Son attitude détendue et chaleureuse dissimulait l’impact sur sa famille d’une journée extrêmement difficile.
Il était clairement déterminé à ne pas fuir le public, conscient que son leadership est désormais plus important que jamais pour la monarchie.
L’apparence de Charles m’a rappelé une démonstration de professionnalisme tout aussi époustouflante de la part de feu la reine Elizabeth II.
Quelques instants après que son fils Andrew a annoncé qu’il se retirerait de la vie publique, à la suite de son entretien désastreux avec Emily Maitlis sur l’émission de la BBC. Newsnight programme en 2019, je l’ai vue remettre un prix à Sir David Attenborough à Chatham House, dans le centre de Londres.
Son sourire était chaleureux, sa conversation pétillante et même parsemée de quelques blagues. En d’autres termes, les affaires continuent comme d’habitude.
Bien entendu, à ce stade, elle n’était pas consciente de l’ampleur des allégations portées désormais contre son deuxième fils.
C’est une bénédiction que la défunte reine ne soit pas là pour assister à ce moment le plus sombre.
Changement d’humeur
Mais l’opinion publique a changé depuis son règne. La déférence accordée à sa génération est désormais rare, et le public aura besoin de plus que le traditionnel mantra « reste calme et continue » de la famille royale.

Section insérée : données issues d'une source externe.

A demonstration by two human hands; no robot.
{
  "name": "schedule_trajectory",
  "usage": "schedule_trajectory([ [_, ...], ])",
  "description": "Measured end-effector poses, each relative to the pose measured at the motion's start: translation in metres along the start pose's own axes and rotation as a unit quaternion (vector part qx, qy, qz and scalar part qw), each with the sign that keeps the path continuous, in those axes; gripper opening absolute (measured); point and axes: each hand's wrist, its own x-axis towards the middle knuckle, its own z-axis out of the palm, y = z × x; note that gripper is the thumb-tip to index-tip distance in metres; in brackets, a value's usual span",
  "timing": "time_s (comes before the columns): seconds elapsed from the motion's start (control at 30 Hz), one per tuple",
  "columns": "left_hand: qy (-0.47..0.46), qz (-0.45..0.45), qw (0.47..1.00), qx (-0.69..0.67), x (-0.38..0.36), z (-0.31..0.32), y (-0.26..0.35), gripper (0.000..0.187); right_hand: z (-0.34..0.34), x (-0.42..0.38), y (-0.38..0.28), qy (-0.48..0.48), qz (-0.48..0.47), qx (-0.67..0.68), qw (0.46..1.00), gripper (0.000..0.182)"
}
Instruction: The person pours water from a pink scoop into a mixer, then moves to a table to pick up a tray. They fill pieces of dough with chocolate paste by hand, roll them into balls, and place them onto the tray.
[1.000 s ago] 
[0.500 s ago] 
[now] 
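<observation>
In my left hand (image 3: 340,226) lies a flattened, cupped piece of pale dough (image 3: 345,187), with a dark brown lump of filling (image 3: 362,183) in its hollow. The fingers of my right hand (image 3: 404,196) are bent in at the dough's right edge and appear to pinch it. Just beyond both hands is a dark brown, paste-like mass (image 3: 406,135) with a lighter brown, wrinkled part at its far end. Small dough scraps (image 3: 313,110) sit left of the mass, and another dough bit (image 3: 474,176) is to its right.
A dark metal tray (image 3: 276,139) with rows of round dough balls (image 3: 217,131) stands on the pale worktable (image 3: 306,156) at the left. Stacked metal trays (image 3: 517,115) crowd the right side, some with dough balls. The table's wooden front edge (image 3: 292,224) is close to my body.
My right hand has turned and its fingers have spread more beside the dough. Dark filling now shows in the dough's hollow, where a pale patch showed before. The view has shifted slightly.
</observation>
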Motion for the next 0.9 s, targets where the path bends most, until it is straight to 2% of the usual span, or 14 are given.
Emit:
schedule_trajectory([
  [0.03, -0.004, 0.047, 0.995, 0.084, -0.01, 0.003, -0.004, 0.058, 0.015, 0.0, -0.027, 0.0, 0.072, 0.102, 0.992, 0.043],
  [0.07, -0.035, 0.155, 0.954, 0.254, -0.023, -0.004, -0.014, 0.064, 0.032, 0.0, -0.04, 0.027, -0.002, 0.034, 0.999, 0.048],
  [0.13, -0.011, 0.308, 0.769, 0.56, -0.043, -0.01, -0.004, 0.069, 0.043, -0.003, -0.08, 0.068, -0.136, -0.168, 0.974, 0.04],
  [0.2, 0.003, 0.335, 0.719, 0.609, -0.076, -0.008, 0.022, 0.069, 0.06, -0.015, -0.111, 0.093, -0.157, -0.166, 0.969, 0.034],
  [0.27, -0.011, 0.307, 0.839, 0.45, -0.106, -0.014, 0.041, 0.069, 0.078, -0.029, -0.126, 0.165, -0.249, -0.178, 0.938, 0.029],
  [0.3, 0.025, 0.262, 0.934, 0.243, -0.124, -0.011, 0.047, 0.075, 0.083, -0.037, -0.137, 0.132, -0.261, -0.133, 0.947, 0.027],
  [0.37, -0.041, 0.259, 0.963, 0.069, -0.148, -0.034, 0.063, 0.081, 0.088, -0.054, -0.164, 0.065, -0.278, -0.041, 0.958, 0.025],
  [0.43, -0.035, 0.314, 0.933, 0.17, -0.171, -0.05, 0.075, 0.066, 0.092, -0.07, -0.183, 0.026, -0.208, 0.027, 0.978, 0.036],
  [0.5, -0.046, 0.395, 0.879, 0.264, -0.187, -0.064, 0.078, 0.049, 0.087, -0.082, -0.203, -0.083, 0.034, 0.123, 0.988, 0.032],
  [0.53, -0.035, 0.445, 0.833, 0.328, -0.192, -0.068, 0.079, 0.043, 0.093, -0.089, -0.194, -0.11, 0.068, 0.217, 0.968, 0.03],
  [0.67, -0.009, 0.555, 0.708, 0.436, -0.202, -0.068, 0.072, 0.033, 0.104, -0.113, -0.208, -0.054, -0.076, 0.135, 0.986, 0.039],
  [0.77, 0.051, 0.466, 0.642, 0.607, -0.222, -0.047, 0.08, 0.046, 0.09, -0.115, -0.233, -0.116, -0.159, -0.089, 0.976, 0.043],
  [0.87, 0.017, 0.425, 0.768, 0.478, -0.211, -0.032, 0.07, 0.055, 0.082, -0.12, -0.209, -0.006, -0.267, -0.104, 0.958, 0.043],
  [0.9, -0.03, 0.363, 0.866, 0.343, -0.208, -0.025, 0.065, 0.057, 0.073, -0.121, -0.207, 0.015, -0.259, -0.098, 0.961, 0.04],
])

Le roi, je crois, comprend cela, d’où la déclaration extraordinaire dans laquelle il a partagé sa « plus profonde préoccupation » et son soutien continu à une procédure judiciaire complète et appropriée.
Une fois que le processus aura suivi son cours, il devra s’adresser à la nation pour l’assurer que lui et sa famille feront tout ce qu’ils peuvent pour restaurer la confiance dans le « devoir et le service » qu’il a promis de maintenir.